Namun, ucapnya, yang punya kekuatan untuk kemudian mengelola tanah menjadi lahan perkebunan
adalah perusahaan, bukan rakyat karena dianggap bukan miliknya menurut perundangan-undangan.
“Ini yang ke depan akan makin runcing,” cetusnya.
Ia mengutip dari buku “Kehampaan Hak Masyarakat Versus Perusahaan Sawit di Indonesia” yang
merupakan hasil penelitian 150 kasus konflik lahan di empat provinsi sentra pengembangan sawit,
yaitu Kalimantan Barat, Kalimantan Tengah, Riau, dan Sumatera Barat, 99 kasusnya memang
perusahaan sawit itu mengambil—jadi tanpa izin—, kemudian 67% dari perusahaan sawit itu tidak
mau membayar kompensasi atas lahannya.

“Penelitan ini dari empat provinsi sentrra sawit, sedangkan provinsi-provinsi pengembangan sawit
lain ada sekitar 15 atau 20 provinsi yang “wajahnya” akan sama,” urainya.

Menguntungkan Korporasi
Jadi, ulasnya, dari ekspansi sawit ini bisa dikatakan pihak yang paling diuntungkan pasti korporasi.
“Kementerian Perekonomian, bahkan Menko Airlangga Hartanto mengatakan bahwa pemerintah
menyiapkan peta jalan atau roadmap hilirisasi industri sawit, bahkan mengeluarkan Inpres No. 6
Tahun 2019 tentang Rencana Aksi Nasional Perkebunan Kelapa Sawit Berkelanjutan Tahun 2019—
2024. Ekspansi sawit ini dikelola dengan kata-kata yang membius, seperti ‘berkelanjutan’. Padahal,
maksudnya ya tetap dilanjutkan ekspansi sawitnya, meskipun nanti ada konflik berkepanjangan,”
sindirnya.

Menurutnya, ini terjadi tidak lain karena ada keuntungan luar biasa. “Dalam perdagangan
internasional, harga komoditas sawit itu berlipat-lipat. Akhirnya Indonesia tergiur dan pemerintah
memfasilitasi investasi. Terlebih, pemerintah sendiri membutuhkan investasi untuk menggenjot
pertumbuhan ekonomi sebagaimana desain pembangunan ekonomi kapitalisme yang diadopsi oleh
Indonesia yang bertemu dengan perdagangan global,” jelasnya.

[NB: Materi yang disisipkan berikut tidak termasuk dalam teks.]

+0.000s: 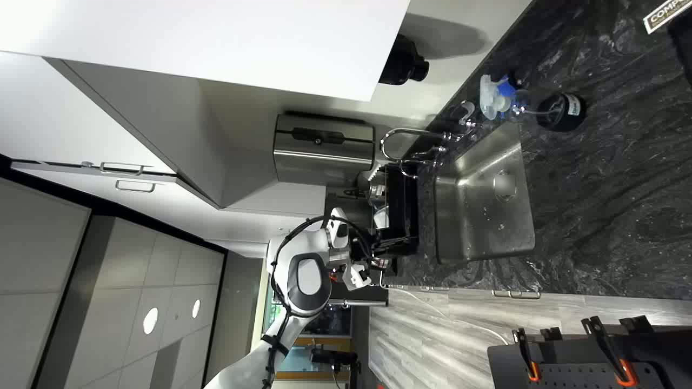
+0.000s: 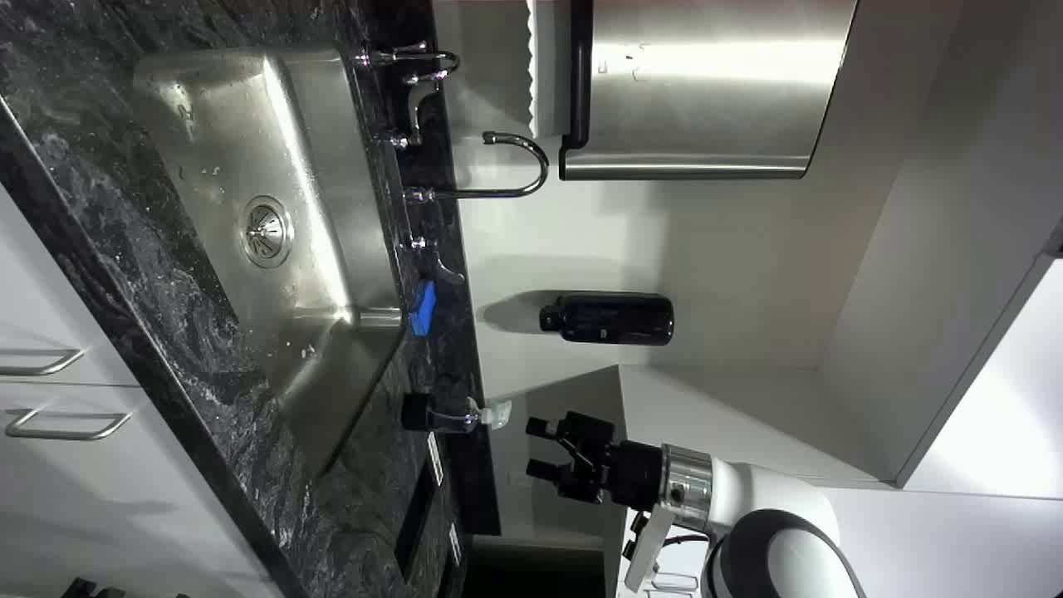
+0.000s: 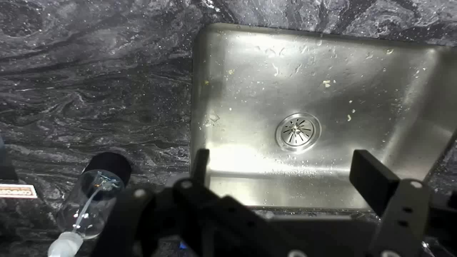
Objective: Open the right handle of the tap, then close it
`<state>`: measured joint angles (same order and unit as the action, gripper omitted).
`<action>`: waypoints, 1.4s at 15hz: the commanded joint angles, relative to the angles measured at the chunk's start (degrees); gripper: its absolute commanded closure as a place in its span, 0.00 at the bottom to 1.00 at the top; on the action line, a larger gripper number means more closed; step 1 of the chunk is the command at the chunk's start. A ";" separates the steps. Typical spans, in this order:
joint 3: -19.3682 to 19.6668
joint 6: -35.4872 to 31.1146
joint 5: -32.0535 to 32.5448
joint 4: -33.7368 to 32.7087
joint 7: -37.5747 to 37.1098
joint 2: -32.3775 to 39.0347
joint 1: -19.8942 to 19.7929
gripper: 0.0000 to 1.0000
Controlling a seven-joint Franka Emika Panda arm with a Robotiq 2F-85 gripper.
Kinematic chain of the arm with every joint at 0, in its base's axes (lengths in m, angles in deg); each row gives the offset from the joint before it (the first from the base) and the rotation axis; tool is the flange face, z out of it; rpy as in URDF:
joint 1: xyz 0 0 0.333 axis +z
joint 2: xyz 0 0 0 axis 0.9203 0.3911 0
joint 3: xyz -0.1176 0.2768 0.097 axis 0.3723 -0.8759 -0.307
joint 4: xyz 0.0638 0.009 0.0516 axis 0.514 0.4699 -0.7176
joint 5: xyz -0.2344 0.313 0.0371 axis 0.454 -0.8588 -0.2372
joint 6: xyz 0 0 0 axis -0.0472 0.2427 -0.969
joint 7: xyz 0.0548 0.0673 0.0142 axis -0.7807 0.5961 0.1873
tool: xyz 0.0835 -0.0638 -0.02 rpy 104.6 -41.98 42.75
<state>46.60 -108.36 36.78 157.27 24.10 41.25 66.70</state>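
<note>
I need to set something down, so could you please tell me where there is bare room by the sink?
The broadest bare patch is the counter bordered by the sink, clear bottle and compost label; a narrower strip lies free along the sink's front. Behind the sink it is crowded with the tap and a blue item.

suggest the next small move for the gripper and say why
Probably ease the open gripper sideways and down toward the right handle of the tap, the one nearer the blue sponge. The wrist view shows the gripper holding nothing, and in an exterior view it hangs higher than that handle and apart from it.
</note>
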 commanded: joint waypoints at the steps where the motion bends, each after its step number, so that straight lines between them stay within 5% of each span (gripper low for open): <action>1: -0.16 0.18 -0.13 -0.11 0.12 -0.02 -0.19 0.00; 11: 0.09 -1.68 0.64 -1.49 3.07 1.47 0.45 0.00; 21: 0.87 -8.32 11.19 -14.44 21.45 18.29 1.01 0.00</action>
<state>46.94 -113.89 44.89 147.94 40.85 52.91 66.94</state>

Para investor atau pemilik modal itu pun berbondong-bondong lari ke Indonesia, imbuhnya,
kemudian berkolaborasi dengan pemerintah lokal dalam hal ini pemerintah di Indonesia, untuk
memudahkan regulasi ekspansi lahan sawit.

“Ditambah lagi, dalam sistem demokrasi ada hubungan erat ketika para penguasa ini—baik legislatif
maupun eksekutif—akan melakukan pemilu sehingga butuh dana untuk kampanye. Nah, di situlah
para pengusaha-pengusaha sawit ini menjadi penyandang dana kampanyenya,” ungkapnya.